Integrity of reporting
SAICA Chief Executive Freeman Nomvalo hailed the censure as a "demonstration of accountability" - adding that the regulatory body was also investigating the conduct of the accountants involved in the saga.
Nomvalo told Fin24:
He added: "We at SAICA are also investigating the conduct of the individual CAs involved because we need to uphold the highest standards of professional competence and ethics."
The professional body has in recent years instituted disciplinary measures against several accountants implicated in misconduct, including the former chairperson VBS Mutual Bank, Tshifiwa Matodzi, and ex-CEO Andile Ramavhunga, for their role in the controversial collapse of the bank.
In February 2019, SAICA resolved to cancel Matodzi's membership with the body, while Ramavhunga is appealing his censure.
Nomvalo said the recent number of governance scandals involving chartered accountants had led to the tightening of the profession's governance codes such as the revision of by-laws in line with the public interest mandate.
"Now it’s time to implement the new by-laws," he said.
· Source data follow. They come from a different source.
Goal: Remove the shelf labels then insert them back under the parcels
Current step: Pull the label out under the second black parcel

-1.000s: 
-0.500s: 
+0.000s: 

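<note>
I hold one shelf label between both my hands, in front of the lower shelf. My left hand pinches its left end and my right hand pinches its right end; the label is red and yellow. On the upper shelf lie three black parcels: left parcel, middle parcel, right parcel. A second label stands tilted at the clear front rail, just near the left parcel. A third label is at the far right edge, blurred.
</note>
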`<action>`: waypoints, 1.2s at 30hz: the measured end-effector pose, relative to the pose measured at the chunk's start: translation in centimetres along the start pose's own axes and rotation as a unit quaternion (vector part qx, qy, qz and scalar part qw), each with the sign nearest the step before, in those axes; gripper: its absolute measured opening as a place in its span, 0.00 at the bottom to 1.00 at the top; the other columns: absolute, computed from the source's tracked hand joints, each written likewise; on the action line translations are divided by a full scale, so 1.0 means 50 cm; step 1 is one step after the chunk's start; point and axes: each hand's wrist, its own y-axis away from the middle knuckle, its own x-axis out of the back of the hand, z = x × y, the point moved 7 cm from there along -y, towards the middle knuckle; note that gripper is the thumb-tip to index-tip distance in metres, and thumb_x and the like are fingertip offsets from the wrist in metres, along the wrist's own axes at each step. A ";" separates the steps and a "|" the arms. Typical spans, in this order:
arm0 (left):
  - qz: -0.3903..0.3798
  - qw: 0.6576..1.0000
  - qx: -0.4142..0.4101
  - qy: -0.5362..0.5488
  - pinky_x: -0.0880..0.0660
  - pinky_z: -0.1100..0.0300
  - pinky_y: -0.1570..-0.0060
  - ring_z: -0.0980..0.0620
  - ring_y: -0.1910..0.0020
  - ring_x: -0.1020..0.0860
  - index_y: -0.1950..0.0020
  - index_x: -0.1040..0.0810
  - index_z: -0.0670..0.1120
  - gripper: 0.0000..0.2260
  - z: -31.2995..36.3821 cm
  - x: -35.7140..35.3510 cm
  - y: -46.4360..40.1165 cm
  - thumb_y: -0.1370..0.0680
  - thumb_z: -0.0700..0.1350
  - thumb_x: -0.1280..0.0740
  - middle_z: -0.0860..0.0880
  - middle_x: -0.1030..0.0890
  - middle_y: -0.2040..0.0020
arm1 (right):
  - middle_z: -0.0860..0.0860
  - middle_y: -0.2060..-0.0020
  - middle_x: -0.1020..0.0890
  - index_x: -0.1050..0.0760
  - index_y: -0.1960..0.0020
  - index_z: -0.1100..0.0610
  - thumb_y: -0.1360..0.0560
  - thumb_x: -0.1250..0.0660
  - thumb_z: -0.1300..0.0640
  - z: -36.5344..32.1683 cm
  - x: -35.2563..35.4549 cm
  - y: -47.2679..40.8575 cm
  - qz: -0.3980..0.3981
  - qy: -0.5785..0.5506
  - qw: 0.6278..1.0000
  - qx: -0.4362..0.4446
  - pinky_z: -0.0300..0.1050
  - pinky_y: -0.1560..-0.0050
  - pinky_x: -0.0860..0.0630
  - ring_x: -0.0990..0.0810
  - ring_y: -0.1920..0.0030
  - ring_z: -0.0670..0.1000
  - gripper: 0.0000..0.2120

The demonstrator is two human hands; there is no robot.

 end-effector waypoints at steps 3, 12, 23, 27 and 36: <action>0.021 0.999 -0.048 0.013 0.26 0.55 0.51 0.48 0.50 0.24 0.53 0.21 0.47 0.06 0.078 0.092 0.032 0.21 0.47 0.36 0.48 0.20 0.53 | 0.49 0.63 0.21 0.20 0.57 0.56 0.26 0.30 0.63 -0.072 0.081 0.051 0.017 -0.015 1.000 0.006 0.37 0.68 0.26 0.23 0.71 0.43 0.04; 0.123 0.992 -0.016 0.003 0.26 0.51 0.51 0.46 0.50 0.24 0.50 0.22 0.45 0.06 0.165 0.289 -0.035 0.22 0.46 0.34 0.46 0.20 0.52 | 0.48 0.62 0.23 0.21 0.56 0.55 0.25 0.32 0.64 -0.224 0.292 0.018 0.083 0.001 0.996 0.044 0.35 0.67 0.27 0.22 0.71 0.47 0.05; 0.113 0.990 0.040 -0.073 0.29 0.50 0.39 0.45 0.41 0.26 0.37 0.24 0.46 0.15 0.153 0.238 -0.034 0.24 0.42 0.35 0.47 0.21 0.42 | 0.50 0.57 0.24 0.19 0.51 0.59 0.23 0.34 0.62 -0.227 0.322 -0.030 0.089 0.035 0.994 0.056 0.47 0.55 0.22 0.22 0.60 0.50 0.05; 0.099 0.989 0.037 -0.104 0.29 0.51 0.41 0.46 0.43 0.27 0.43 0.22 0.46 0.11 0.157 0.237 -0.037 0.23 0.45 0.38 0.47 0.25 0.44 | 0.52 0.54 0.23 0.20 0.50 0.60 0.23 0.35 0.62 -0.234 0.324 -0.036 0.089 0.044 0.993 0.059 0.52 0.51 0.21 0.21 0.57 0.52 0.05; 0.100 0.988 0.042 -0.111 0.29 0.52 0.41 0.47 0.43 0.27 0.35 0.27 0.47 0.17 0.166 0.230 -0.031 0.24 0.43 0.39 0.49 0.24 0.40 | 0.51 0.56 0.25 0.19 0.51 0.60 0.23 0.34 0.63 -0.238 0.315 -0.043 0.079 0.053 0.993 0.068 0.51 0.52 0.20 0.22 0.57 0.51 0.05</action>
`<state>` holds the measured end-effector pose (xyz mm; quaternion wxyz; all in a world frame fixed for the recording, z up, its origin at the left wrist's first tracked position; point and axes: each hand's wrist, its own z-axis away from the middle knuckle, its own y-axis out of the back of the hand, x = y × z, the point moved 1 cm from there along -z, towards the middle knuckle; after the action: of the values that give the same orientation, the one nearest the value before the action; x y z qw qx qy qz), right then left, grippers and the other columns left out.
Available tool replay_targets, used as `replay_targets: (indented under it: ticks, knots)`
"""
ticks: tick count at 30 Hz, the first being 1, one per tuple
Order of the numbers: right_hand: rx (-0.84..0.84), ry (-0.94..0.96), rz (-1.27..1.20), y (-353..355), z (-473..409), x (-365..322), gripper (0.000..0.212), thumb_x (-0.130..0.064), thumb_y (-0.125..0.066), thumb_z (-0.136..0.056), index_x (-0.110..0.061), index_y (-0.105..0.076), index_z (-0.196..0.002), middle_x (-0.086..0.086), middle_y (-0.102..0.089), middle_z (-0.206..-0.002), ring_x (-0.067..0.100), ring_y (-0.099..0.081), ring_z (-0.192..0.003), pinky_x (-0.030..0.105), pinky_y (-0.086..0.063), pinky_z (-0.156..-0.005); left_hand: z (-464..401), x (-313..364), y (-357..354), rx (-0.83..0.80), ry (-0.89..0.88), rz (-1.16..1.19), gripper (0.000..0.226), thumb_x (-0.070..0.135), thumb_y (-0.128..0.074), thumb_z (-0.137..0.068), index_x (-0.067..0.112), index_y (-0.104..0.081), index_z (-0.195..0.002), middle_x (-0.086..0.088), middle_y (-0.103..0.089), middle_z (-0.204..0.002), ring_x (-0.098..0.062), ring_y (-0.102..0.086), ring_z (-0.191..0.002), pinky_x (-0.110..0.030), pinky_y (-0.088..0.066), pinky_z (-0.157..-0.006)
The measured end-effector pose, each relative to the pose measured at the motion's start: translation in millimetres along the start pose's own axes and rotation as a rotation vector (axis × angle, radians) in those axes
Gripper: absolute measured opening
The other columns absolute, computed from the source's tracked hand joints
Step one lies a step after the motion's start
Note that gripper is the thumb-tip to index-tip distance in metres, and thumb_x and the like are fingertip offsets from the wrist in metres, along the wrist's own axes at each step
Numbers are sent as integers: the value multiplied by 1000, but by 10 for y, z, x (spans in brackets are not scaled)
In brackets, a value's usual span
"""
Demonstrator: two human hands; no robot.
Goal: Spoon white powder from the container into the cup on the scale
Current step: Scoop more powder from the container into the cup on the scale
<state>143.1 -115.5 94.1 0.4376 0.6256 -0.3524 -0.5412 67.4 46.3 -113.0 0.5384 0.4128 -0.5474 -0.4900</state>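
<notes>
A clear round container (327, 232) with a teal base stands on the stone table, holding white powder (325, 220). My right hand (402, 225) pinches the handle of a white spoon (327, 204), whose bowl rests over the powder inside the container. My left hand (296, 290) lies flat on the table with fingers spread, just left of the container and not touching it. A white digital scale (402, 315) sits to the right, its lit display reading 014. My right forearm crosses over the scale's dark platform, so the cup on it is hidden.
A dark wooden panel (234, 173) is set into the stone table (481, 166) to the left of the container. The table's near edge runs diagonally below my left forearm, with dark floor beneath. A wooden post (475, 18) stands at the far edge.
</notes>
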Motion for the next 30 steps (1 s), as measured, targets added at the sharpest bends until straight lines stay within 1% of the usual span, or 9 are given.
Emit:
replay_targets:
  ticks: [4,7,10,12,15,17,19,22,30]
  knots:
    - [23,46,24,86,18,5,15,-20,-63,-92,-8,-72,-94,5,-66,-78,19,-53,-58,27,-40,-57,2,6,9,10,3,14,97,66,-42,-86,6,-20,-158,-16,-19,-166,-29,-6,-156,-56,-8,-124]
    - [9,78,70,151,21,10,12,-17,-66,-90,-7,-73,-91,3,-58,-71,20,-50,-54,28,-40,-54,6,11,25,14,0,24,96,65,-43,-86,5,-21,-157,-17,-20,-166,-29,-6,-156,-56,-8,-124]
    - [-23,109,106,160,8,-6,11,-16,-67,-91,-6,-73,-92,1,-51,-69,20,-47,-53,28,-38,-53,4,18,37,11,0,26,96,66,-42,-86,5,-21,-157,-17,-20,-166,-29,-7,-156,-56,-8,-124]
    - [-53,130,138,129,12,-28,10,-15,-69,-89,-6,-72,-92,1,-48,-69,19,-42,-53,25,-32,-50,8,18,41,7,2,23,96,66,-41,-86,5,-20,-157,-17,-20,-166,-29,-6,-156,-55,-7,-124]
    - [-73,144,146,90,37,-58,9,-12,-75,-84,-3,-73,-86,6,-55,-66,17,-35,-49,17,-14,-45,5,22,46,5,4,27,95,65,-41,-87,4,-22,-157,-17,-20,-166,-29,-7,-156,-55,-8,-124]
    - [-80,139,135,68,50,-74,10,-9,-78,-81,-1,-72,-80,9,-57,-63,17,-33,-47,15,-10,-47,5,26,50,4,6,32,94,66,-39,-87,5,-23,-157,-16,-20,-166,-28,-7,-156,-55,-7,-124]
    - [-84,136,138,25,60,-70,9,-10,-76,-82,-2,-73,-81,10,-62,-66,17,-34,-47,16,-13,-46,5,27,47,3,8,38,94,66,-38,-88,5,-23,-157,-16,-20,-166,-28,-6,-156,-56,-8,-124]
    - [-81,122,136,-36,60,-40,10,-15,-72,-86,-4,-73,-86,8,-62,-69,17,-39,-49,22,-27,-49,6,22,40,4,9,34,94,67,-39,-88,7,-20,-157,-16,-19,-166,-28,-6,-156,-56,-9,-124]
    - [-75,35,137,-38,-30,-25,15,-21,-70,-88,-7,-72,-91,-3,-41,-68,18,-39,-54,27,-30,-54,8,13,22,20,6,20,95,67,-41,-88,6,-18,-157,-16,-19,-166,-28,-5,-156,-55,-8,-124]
Nomvalo said he was of the view that all stakeholders needed to efficiently play their roles when it comes enforcing standards and companies to account, from investors, fund managers to board of directors.
"If one truly wants to prevent this from happening again, or at least if one wants to make it difficult for criminal conduct to occur, all elements of this oversight ecosystem have to work better."
He did, however, concede that the proximity of the owners of capital and management in unlisted entities does reduce the propensity for 'creative accounting'.
"The accountancy profession therefore also has to be more acute in its measurement and assurance of the validity of the financial reporting of the full spectrum of organisations, from listed companies to SMMEs."
Since the collapse of Steinhoff International at the end of 2017, the JSE and the auditing profession has faced criticism from investors for not better monitoring the stocks of listed entities.
Asked if it was time to push the panic button on an apparent crisis in the accounting profession, Nomvalo said: "it is time to push the accountability button."